** Material shown follows **

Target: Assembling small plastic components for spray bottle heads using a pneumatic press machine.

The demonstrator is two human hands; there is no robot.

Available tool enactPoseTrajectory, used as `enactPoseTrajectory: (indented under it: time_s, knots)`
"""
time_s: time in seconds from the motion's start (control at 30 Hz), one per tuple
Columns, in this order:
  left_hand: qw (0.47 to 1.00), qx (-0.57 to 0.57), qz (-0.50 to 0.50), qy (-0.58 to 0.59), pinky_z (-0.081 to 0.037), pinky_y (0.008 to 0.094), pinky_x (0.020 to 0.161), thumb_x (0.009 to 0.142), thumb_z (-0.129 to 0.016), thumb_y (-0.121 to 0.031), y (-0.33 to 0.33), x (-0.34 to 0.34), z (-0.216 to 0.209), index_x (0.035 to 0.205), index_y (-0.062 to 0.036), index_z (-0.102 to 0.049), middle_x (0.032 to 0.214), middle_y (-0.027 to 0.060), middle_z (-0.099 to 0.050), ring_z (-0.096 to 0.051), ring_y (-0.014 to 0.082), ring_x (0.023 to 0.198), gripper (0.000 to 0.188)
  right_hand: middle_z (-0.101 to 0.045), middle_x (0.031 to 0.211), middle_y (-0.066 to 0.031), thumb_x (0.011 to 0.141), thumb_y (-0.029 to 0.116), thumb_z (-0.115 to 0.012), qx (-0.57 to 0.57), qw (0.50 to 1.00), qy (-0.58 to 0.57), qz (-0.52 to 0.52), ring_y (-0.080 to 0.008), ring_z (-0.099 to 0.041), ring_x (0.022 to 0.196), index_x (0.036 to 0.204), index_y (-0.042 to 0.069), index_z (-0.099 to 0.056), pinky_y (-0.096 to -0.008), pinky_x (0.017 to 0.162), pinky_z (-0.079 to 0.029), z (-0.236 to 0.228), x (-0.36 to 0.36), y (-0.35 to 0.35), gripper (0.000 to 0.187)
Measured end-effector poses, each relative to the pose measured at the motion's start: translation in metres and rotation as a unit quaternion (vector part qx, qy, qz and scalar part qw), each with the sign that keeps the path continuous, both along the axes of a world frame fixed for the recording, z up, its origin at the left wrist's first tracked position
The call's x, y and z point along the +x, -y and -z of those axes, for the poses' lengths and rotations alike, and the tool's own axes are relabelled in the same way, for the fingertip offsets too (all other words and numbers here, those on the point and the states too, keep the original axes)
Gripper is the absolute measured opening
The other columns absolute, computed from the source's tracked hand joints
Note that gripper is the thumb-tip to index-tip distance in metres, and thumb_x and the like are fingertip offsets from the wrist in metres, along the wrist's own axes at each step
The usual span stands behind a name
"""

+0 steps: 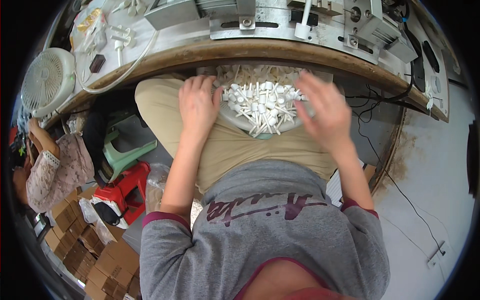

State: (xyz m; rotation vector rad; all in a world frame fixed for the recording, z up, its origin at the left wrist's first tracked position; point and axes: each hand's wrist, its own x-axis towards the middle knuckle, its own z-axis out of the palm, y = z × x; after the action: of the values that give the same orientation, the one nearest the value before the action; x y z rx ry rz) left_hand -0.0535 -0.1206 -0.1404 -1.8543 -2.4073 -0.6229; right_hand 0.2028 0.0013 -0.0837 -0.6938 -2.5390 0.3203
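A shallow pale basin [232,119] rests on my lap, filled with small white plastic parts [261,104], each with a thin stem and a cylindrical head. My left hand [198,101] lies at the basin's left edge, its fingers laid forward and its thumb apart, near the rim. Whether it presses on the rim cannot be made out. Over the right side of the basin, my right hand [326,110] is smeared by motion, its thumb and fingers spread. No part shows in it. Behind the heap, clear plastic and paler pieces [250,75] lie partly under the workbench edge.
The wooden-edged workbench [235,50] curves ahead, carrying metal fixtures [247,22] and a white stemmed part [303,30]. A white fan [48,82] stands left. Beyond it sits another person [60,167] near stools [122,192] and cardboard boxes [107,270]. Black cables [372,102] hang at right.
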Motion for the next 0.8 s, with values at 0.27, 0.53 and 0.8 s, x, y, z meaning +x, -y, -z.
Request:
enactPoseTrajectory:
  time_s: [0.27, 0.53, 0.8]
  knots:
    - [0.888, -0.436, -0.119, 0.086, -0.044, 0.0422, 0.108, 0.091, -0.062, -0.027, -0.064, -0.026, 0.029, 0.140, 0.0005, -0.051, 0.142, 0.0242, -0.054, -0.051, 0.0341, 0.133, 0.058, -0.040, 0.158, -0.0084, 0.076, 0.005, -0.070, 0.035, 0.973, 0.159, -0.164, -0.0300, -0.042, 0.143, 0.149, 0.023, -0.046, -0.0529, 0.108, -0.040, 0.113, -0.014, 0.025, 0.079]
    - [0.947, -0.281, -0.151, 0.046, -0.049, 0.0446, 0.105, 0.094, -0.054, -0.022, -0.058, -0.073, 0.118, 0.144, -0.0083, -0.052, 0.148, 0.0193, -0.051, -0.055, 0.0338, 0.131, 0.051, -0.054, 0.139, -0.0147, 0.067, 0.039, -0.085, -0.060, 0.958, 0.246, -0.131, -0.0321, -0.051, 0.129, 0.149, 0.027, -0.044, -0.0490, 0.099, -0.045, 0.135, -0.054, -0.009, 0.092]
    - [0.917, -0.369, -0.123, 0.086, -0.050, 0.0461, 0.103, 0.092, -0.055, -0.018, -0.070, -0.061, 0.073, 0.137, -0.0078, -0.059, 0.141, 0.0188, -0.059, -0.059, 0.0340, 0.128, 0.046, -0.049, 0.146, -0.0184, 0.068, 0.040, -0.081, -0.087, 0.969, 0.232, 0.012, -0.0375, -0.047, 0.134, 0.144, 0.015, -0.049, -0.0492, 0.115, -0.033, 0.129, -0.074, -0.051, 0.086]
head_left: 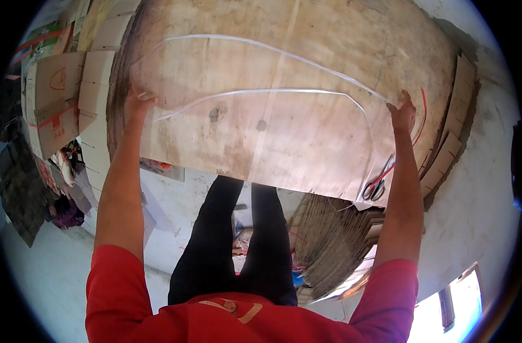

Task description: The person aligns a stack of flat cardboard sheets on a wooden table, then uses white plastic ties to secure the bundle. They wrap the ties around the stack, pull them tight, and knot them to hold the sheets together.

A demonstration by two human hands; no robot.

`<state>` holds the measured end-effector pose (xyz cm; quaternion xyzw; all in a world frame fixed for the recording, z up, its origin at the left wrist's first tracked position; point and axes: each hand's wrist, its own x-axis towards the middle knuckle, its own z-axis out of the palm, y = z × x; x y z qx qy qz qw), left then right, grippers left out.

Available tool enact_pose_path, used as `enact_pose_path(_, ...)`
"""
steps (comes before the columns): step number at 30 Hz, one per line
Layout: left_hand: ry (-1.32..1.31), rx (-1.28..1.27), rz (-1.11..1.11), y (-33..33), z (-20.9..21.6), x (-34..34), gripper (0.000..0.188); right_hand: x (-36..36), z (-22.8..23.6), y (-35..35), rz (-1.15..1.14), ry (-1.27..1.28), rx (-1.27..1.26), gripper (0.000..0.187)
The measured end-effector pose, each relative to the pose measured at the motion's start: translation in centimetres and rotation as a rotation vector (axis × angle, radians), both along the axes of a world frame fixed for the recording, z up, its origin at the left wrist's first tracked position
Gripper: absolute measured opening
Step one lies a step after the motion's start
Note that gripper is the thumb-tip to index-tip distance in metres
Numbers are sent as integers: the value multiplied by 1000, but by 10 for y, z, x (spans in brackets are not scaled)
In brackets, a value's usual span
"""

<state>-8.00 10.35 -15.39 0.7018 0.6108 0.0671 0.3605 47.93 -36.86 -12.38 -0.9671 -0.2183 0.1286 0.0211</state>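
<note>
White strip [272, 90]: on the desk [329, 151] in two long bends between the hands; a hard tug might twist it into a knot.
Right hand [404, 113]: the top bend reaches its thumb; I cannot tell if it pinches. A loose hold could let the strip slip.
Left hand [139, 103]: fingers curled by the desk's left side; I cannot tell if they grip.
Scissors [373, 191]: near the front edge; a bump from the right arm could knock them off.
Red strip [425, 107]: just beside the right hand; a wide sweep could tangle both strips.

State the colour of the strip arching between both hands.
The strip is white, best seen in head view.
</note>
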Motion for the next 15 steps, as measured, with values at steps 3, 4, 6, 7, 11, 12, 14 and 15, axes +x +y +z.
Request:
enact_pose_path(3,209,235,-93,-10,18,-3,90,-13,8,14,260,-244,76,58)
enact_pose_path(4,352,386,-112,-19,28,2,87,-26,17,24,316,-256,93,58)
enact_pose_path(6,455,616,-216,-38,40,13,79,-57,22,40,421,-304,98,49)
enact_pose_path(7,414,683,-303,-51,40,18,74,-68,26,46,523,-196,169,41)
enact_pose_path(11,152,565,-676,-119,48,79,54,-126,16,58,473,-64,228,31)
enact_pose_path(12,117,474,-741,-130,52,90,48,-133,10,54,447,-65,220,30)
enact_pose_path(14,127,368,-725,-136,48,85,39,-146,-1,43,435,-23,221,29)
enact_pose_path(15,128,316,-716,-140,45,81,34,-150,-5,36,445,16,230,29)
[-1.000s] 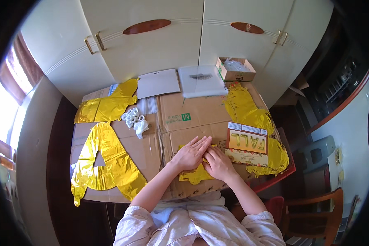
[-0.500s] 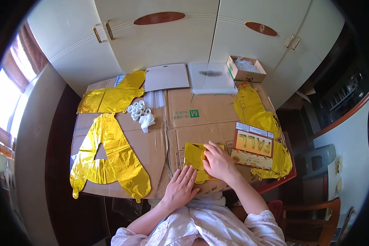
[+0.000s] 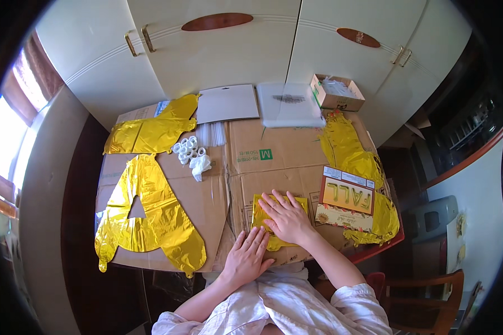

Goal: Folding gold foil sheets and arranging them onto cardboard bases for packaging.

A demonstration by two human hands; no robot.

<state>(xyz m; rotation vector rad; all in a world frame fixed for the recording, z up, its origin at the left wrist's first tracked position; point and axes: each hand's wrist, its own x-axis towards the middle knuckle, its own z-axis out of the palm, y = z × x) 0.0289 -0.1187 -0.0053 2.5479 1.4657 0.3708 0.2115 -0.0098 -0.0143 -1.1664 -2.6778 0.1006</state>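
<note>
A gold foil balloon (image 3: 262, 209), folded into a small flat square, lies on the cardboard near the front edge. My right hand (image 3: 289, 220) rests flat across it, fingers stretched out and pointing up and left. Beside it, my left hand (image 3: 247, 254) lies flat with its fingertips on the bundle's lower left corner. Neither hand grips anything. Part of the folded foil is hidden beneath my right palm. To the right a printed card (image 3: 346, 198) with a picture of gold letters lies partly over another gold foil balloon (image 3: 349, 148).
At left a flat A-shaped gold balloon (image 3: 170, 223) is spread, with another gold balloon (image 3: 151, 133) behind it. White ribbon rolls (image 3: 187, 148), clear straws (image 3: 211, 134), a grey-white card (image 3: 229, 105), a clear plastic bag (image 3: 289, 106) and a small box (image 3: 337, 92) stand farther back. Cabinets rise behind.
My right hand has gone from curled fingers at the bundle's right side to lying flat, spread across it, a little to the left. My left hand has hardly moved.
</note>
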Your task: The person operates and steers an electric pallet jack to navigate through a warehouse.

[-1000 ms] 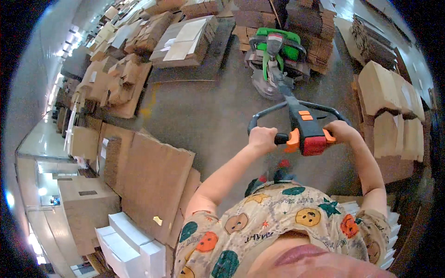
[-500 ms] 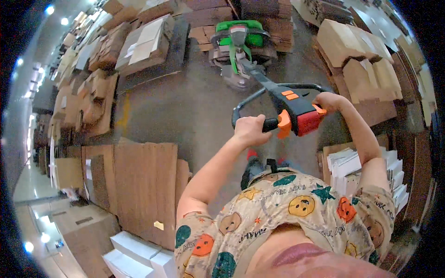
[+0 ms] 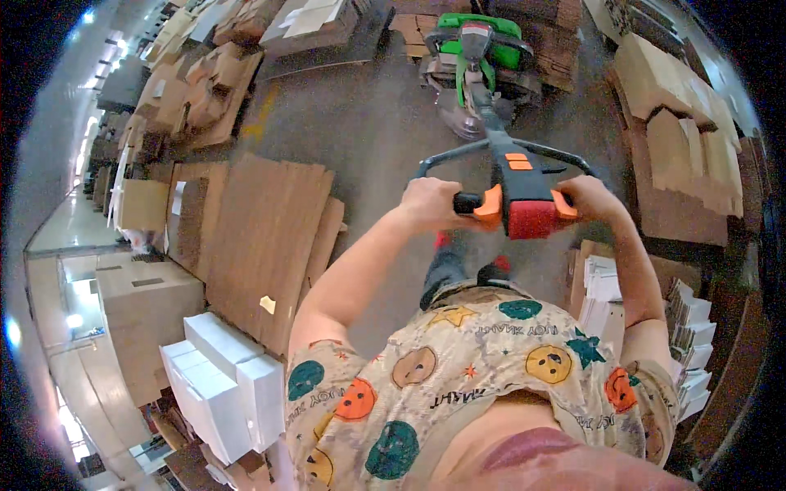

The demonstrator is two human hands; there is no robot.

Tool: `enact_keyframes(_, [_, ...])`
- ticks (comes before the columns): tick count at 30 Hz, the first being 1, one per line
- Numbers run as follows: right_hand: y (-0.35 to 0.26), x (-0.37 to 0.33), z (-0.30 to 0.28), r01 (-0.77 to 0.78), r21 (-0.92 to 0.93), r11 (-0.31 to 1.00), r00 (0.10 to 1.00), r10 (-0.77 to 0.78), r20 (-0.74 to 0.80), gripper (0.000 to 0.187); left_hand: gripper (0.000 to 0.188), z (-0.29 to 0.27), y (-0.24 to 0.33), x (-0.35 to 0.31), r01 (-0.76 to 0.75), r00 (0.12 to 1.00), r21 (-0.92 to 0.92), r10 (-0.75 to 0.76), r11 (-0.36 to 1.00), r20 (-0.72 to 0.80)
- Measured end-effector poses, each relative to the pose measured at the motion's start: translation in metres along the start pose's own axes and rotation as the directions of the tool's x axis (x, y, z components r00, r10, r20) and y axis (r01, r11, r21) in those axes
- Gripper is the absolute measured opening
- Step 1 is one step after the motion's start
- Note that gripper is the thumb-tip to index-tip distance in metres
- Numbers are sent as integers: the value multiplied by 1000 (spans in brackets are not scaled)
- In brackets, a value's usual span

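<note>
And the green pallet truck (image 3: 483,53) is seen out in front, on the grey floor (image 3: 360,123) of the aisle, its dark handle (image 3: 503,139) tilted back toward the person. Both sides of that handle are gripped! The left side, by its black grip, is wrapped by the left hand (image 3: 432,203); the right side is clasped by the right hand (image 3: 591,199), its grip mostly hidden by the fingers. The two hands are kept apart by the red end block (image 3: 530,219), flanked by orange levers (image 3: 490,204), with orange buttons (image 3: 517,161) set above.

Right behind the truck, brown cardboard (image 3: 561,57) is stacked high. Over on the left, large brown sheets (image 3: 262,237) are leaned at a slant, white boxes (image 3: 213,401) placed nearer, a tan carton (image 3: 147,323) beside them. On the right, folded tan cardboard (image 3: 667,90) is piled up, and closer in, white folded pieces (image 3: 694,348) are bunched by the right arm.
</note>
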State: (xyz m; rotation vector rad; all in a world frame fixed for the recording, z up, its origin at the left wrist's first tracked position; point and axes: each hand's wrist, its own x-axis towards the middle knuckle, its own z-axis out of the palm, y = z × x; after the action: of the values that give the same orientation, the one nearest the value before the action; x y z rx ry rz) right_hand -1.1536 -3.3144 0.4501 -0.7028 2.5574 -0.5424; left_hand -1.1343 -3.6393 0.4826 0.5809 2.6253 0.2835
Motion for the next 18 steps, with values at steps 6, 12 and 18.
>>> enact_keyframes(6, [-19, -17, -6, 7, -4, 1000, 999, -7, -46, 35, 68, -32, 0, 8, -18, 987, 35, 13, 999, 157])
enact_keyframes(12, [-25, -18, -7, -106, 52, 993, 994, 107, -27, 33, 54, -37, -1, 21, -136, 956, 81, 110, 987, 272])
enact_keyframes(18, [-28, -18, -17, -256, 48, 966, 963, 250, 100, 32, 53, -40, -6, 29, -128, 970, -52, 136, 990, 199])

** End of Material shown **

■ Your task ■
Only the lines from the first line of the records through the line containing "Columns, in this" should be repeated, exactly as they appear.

■ Task answer ■
Target: Assembling small plastic components for spray bottle heads using a pneumatic press machine.

The demonstrator is two human hands; there is no robot.

Available tool enactPoseTrajectory, used as `enactPoseTrajectory: (indented under it: time_s, knots)`
"""
time_s: time in seconds from the motion's start (control at 30 Hz), one per tuple
Columns, in this order:

The exercise is done, with nothing left to add.